## PROBLEM DESCRIPTION
Whenever a picture appears, leave it out while repeating all the other data exactly.

## INFORMATION SHOWN
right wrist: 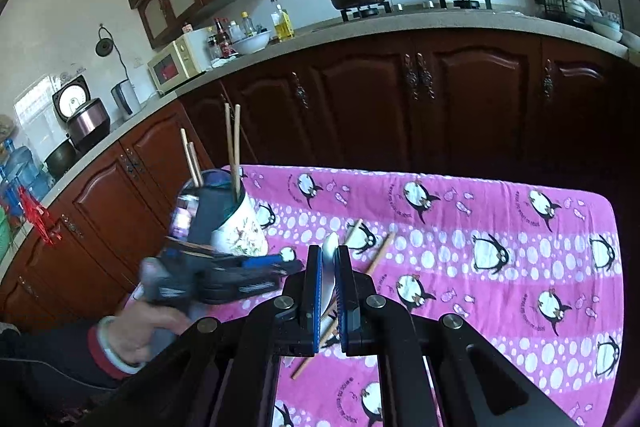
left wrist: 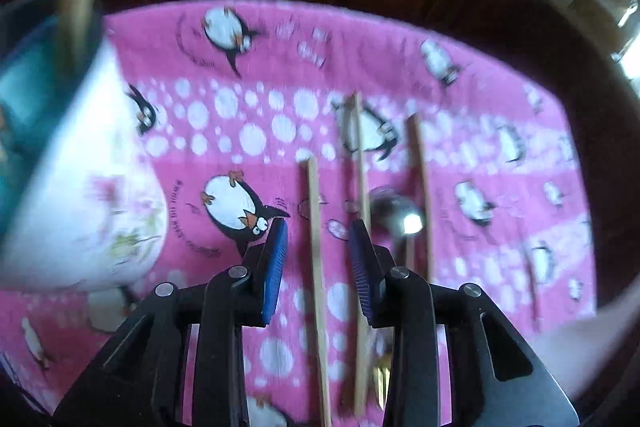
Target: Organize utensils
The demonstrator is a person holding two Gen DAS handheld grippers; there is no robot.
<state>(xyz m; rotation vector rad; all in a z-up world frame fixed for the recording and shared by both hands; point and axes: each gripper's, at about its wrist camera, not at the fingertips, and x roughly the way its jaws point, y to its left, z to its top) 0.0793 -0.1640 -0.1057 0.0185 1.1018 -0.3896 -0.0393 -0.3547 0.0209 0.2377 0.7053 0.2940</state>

## TASK SOLUTION
right wrist: 
left wrist: 
Target: Organize utensils
The demonstrator is a person holding two Gen DAS handheld grippers; there is no robot.
<state>(xyz m; rotation vector rad; all in a z-up world frame fixed for the recording and shared by both hands; point and axes: each gripper's, at about its wrist camera, not at the fingertips, and x roughly the way its jaws point, y to its left, z to its top) 0.0793 -0.1640 -0.1057 0.0185 1.1018 -0.3896 -0.0393 -0.3547 0.0209 0.2377 0.7053 0.2940</state>

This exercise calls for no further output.